Abstract
ABSTRACTCyanobacteria have evolved one of the most powerful CO2 concentrating mechanisms (CCM), supporting high photosynthetic rates with limiting inorganic carbon (Ci), which makes their CCM a desirable system for integration into higher plant chloroplasts to enhance photosynthetic yield. The CCM is driven by active Ci uptake, facilitated by bicarbonate transporters and CO2 pumps, which locally elevates the CO2 concentration and carboxylation rate of the primary CO2 fixing enzyme, Rubisco, inside cytoplasmic micro-compartments (carboxysomes). Ci uptake responds allosterically to Ci supply and light, but the molecular signals and regulators of protein function are unknowns. Functional analyses of sodium-dependent bicarbonate transporters classified as SbtA in E. coli support the hypothesis that SbtA activity is negatively regulated through association with its cognate PII-like SbtB protein. Here, we demonstrate that the association of SbtA with SbtB from two phylogenetically distant species, Cyanobium sp. PCC7001 and Synechococcus elongatus PCC7942, depends on the relative amounts of ATP or cAMP compared to ADP or AMP. Higher ATP over ADP or AMP ratios decreased the formation of SbtA:SbtB complexes, consistent with a sensory response to the cellular adenylate energy charge (AEC=[ATP + 0.5 ADP]/[ATP+ADP+AMP]) and the different binding affinities of these adenylates to SbtB protein trimers.
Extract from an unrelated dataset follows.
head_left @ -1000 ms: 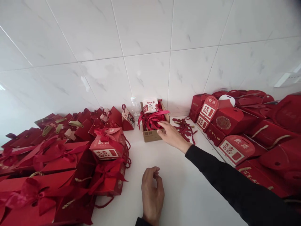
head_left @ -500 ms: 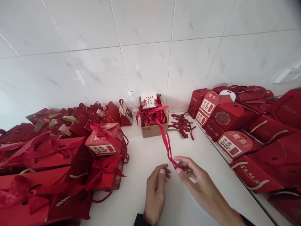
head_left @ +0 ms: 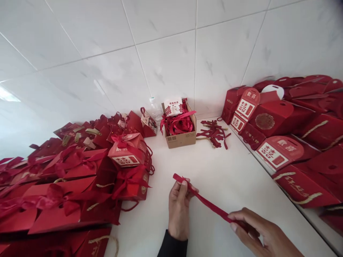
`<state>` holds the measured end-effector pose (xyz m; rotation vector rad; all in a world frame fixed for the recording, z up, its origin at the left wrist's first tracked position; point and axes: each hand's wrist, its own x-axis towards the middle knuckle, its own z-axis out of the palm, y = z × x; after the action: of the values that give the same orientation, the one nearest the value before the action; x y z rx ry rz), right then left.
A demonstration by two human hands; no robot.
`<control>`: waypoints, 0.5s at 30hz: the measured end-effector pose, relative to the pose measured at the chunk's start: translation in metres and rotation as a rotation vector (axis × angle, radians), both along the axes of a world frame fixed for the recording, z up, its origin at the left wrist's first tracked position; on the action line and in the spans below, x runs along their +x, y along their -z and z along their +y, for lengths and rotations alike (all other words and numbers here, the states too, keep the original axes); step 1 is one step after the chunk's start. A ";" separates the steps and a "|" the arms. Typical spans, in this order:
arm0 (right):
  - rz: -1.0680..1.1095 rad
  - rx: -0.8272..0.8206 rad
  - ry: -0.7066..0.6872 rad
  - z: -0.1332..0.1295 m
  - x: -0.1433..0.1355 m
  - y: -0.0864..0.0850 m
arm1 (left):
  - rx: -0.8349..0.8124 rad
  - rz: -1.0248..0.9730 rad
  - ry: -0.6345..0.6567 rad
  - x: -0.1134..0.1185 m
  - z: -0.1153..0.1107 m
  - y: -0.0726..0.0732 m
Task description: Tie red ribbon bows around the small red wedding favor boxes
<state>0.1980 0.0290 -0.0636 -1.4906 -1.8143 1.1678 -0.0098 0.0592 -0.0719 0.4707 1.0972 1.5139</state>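
Observation:
A red ribbon (head_left: 211, 206) stretches between both hands above the white tabletop. My left hand (head_left: 180, 200) pinches it near one end, and a short tail sticks out past the thumb toward the upper left. At the lower right, my right hand (head_left: 255, 228) grips the ribbon between thumb and fingers; what lies beyond that grip is hidden by the hand. Behind them stands an open cardboard box (head_left: 182, 140) filled with loose red ribbons (head_left: 180, 124), with a printed white card (head_left: 174, 107) on top.
Red gift boxes with ribbon bows (head_left: 61, 200) are massed on the left. More red boxes (head_left: 278, 117) are piled on the right. By the wall are a clear plastic bottle (head_left: 155, 110) and a heap of dark red strips (head_left: 213, 132).
The ribbon has come away from the cardboard box. My left hand has taken hold of it, while my right hand has moved right and toward me, drawing it straight. The view has shifted slightly.

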 end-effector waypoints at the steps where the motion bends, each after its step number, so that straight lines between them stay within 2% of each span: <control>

Based on evidence for adenylate ligand-specific conformation changes for the SbtB protein trimer of Cyanobium sp. PCC7001, we propose a role for SbtB as a curfew protein locking SbtA into an inactive state as safe-guard against energetically futile and physiologically disadvantageous activation during prolonged low cellular AEC and photosynthetically unfavourable conditions.
Publisher
Cold Spring Harbor Laboratory
Cited by
2 articles.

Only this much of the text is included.